DayFR Euro

LIVE – Attack on a Christmas market in Germany: what do we know about the suspect, an “Islamophobic” psychiatrist?

The essentials

• Five people died and more than 200 were injured on Friday when a car crashed into a Christmas market in the German city of Magdeburg.

• A suspect of Saudi origin was arrested.

• Psychological disorders suffered by the 50-year-old psychiatrist arrested at the scene? Another motivation? “In the current state of the investigation, it is not yet possible to categorize what happened at the Christmas market” Friday evening, local police said.

The live

4:22 p.m. | 'Unhappy' with treatment of Saudi refugees

Asked about the suspect's motives, local prosecutor Horst Walter Nopens said the investigation was ongoing, but “it appears that the crime could have as a background dissatisfaction with the way refugees from Saudi Arabia are processed in Germany.

3 p.m. | What is the profile of the suspect?

Taleb Jawad al-Abdulmohsen is a 50-year-old Saudi refugee from a Shiite Muslim family, but openly declaring himself an “atheist” and “anti-Islam.” Living in Germany since 2006, a doctor working as a psychiatrist in the town of Bernburg, near Magdeburg and with refugee status, he was not known for his sympathies with the jihadist movement. He lived and worked for years in the region of Saxony-Anhalt, the capital of which is Magdeburg, 160 kilometers from Berlin.

The profile of the suspect is intriguing and his frequent positions on social networks paint the portrait of a man feeling persecuted, having broken with Islam and denouncing on the contrary the “dangers” of an Islamization of Germany.

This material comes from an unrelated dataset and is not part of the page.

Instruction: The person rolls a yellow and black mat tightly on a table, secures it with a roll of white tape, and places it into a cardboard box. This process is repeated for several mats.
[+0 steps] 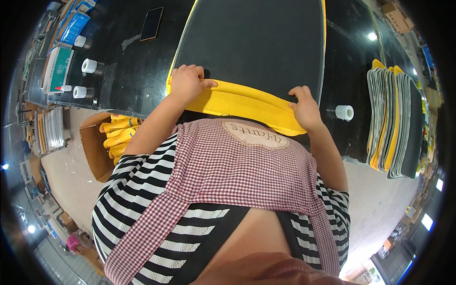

In an interview with German media Frankfurter Rundschau A few years ago, he claimed to have been “threatened with death for apostasy from Islam”, an argument often invoked by several asylum seekers in Europe. In 2022, in an interview with AFP, he presented himself as “an atheist Saudi”, saying that “young Saudis, especially women, are not only fleeing the Saudi regime, they are also fleeing Islam” .

Some media even attribute connections to the German far right. In any case, he was known in the community of Saudi emigrants in Germany.

“He is a psychologically disturbed and excessively pretentious person,” Taha al-Hajji of the Berlin-based Euro-Saudi Organization for Human Rights (ESOHR) told AFP. “It is certainly not an attack motivated” by religion, he added.

According to him, the suspect was “banished” from the Saudi diaspora in Germany where he was known for his help to asylum seekers, particularly women.

Last August, he wrote on his X account: “Is there a path to justice in Germany without blowing up a German embassy or randomly slaughtering German citizens? I have been looking for this peaceful path since January 2019 and I cannot I haven't found it. If anyone knows it, please let me know. Under his post, he denounced “Germany's crimes against Saudi refugees and obstruction of justice, no matter how much evidence we present to them.”

1:16 p.m. | “Our country mourns Magdeburg”

“Our entire country mourns Magdeburg,” the German chancellor wrote on X after his visit to the scene of the attack.

1:14 p.m. | The alleged perpetrator is “Islamophobic”

The alleged perpetrator of the deadly attack on the Magdeburg Christmas market, a doctor of Saudi origin, is “Islamophobic”, declared German Interior Minister Faeser, who came with the Chancellor to the scene of the tragedy .

Asked by journalists about the suspect's motivations, she declared that “the only thing” she was able to confirm is “that he is Islamophobic” given his known positions.

12:33 p.m. | Scholz calls for “sticking together”

German Chancellor Olaf Scholz promised on Saturday “to act against those who want to sow hatred”, calling on the country to “stick together”.

“It is important as a country to stay together, that we stick together and that we talk to each other,” declared the Chancellor at the scene of the tragedy, assuring: “We will not let those who want to sow hatred pass. “

He arrived earlier in the day to pray. Dressed in black, he was accompanied in particular by national and regional ministers carrying flowers.

Hello and welcome to this live

The death toll from the car-ramming attack committed on a Christmas market in Magdeburg, Germany, on Friday rose to five dead and more than 200 injured, the head of regional government Reiner Haseloff announced on Saturday.

“In the meantime, we have five human lives to deplore. And more than 200 injured, including many serious and very serious injuries. And this is a dimension that none of us could have imagined,” he said. -he declared on the spot. At his side, Chancellor Olaf Scholz denounced a “terrible” and “crazy” act.

Five people died Friday evening in Magdeburg, Germany.